Meine erste Begegnung mit Reiki hatte ich durch meine Mutter. Ganz selbstverständlich. Wie etwas, das einfach da ist, bevor man Worte dafür hat. Vor über vierzig Jahren begann diese Reise –
nicht als Methode, sondern als Erfahrung. Damals wusste ich noch nicht, dass Reiki mich mein ganzes Leben begleiten würde. Dass es sich immer wieder verwandeln würde. Und dass ich mich mit ihm verwandeln würde.

Reiki führte mich hinaus in die Welt und begleitete mich nach Neuseeland, nach Amerika und in die Karibik. In andere Kulturen, andere Felder, andere Formen von Bewusstsein. Dort begegnete ich Menschen, die Reiki noch einmal ganz anders öffneten.
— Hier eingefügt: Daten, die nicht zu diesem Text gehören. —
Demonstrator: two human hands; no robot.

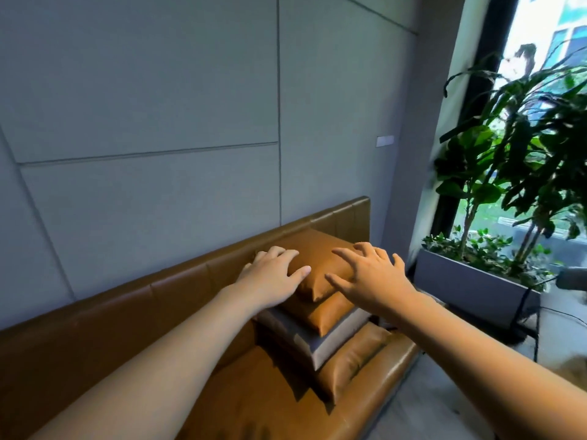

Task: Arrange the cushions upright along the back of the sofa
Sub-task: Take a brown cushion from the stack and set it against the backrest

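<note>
Several cushions lie flat in a stack at the right end of a brown leather sofa (266, 404). The top brown cushion (317, 262) rests on a second brown cushion (327, 315), then a grey cushion (305, 341), then another brown cushion (352, 360) at the bottom. My left hand (273, 274) lies on the left side of the top cushion, fingers curled over its edge. My right hand (371, 274) hovers at the cushion's right side with fingers spread, touching or nearly touching it. The sofa back (178, 281) runs along the wall.
A grey panelled wall (158, 122) stands behind the sofa. To the right, a grey planter box (470, 281) holds tall leafy plants (521, 147) beside a window. Cables run down the planter's side to the pale floor (422, 404).
</note>
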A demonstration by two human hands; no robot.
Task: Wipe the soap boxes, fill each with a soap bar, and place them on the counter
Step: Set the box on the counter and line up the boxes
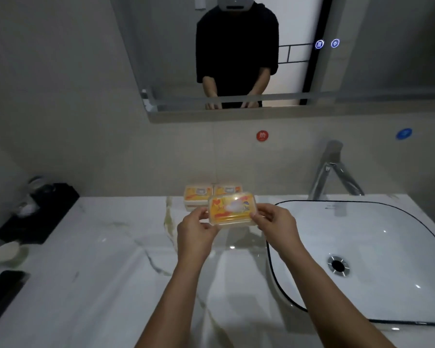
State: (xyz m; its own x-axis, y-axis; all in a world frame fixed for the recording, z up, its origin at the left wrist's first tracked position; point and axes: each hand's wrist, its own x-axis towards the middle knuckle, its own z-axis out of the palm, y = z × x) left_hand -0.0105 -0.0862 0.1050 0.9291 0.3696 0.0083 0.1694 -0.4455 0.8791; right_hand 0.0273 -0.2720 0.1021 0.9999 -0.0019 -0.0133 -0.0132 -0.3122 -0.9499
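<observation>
I hold a yellow-orange soap box [232,209] with a clear lid above the white marble counter [106,272]. My left hand [195,229] pinches its left end and my right hand [274,221] pinches its right end. Behind it, against the wall, two more yellow soap boxes stand side by side: one on the left [196,195] and one on the right [230,189], partly hidden by the held box. Whether a soap bar lies inside the held box cannot be made out.
A white basin [387,247] with a black rim and a chrome faucet [333,172] lies to the right. A black tray [35,212] with glass items stands at the left, a pale cloth [5,252] and a dark flat object [3,295] nearer. A mirror [236,59] hangs above.
</observation>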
Mit jeder Begegnung, mit jeder Einweihung fühlte sich das Leben weiter, tiefer und körperlicher an. Eine Freiheit die ich einfach leben konnte, nicht als System sondern eher als Philosophy. Es gab kein richtig oder falsch, es saugte es auf und akzeptierte.

Und so ging es weiter. Immer wieder tauchten neue Lehrer:innen auf. Nicht geplant. Nicht gesucht. Aber genau im richtigen Moment. Jede Begegnung war wie ein neuer Schlüssel. Ein neues Tor.
Ein weiteres Erinnern. Diese Reise war nie nur eine Reiki-Reise. Sie war eine Reise zu mir selbst. Eine Bewusstseinsreise. Eine Körperreise. Und eine tiefe Erfahrung davon, dass Energie nicht an Zeit und Raum gebunden ist.
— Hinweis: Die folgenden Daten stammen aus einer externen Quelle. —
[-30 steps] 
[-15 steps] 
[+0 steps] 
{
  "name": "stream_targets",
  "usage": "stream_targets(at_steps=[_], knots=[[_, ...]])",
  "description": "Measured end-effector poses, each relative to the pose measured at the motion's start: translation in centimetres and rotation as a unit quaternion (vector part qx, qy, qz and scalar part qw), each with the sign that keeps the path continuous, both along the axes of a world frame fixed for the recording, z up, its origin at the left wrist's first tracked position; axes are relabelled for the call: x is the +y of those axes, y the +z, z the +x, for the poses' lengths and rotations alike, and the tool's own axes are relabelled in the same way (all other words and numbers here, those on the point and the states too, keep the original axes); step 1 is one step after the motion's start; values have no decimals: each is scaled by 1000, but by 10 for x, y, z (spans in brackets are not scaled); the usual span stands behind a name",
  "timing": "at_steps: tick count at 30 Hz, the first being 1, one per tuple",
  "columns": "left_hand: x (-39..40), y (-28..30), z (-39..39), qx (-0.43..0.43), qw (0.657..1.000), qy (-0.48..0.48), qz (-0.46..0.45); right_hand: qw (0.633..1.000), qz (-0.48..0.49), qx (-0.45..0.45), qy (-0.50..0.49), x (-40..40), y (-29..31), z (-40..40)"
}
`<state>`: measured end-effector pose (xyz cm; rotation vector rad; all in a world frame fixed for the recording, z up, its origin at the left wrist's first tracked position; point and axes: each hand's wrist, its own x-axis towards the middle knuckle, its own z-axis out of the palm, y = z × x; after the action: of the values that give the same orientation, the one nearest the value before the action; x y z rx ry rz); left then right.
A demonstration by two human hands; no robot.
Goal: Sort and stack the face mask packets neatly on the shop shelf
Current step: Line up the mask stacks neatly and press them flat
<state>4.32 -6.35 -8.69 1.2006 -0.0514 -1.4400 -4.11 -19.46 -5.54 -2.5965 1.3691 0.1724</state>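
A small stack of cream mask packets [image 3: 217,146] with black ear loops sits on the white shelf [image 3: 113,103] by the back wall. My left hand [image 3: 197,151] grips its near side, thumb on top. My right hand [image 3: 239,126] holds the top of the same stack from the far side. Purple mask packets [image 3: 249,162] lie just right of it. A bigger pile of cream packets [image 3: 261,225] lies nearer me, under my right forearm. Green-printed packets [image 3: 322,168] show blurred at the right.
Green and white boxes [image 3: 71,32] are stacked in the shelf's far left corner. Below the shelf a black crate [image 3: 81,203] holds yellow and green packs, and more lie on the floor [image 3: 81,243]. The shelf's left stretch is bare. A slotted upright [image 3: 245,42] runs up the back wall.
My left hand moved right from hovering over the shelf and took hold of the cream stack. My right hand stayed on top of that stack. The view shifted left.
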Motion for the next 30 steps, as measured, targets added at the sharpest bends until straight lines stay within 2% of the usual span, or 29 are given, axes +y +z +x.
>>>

Ich lernte, zu spüren. Zu vertrauen. Mich führen zu lassen – nicht von Konzepten, sondern von Erfahrung. Schließlich begegnete ich der Frau,  die mich zur Reiki-Lehrerin ausgebildet hat.
Über zwei bis drei Jahre hinweg war ich Teil ihres Feldes, begleitete ihre Ausbildungen, war einfach da – hörend, spürend, lernend. Und dort wurde etwas ganz Wesentliches klar. Wenn Menschen Angst vor Reiki haben, dann ist es oft eine Angst vor dem Unbekannten. Vor Kontrollverlust. Vor etwas, das größer ist als der Verstand. Doch Reiki hat mir immer wieder gezeigt:
Es ist Vertrauen. Reiki ist kein Eingriff. Kein Machen. Kein Überstülpen.
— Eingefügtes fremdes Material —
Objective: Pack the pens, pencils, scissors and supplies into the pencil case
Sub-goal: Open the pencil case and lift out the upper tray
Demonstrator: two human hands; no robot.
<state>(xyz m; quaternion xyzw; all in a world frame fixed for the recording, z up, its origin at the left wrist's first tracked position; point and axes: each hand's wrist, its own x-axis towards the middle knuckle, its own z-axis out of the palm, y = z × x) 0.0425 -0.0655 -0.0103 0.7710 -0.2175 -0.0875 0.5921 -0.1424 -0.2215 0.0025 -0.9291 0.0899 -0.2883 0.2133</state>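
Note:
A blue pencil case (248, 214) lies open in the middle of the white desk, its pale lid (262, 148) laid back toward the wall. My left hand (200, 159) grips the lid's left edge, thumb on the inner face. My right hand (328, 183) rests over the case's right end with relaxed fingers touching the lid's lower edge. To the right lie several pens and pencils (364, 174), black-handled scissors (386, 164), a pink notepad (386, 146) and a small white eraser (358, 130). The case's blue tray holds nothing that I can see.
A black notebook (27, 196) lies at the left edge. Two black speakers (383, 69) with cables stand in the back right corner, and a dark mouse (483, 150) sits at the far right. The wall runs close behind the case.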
Es ist das reine, klare, weiße Licht. Eine Energie der höchsten Verbindung, die wir kennen. Nicht religiös. Nicht dogmatisch. Sondern zutiefst menschlich. Heute würde ich sagen – in einer neuen Sprache: Reiki spricht das Nervensystem an. Es erinnert den Körper daran, dass Sicherheit möglich ist. Dass Loslassen nicht gefährlich ist. Dass Regulation geschehen darf. Was früher vielleicht „spirituell“ genannt wurde, verstehen wir heute auch körperlich: als Ankommen. Als Aufrichtung. Als Weite.

Meine Reiki-Reise war nie abgeschlossen. Sie hat sich immer wieder neu geöffnet. Und genau deshalb fühlt sie sich heute so lebendig an. Ich ehre diese Reise. Ich ehre jede Lehrerin, jeden Lehrer, jeden Schlüssel, jedes Tor. Und ich ehre jede:n, der oder die heute diesen Weg betritt – egal ob in einer neuen Form, mit einer neuen Sprache, und doch immer mit derselben Essenz:

Vertrauen. Verkörperung. Bewusstsein.

Und vielleicht ist genau das Reiki:

Eine Erinnerung daran, dass wir getragen sind – im Körper, im Atem, im Leben selbst.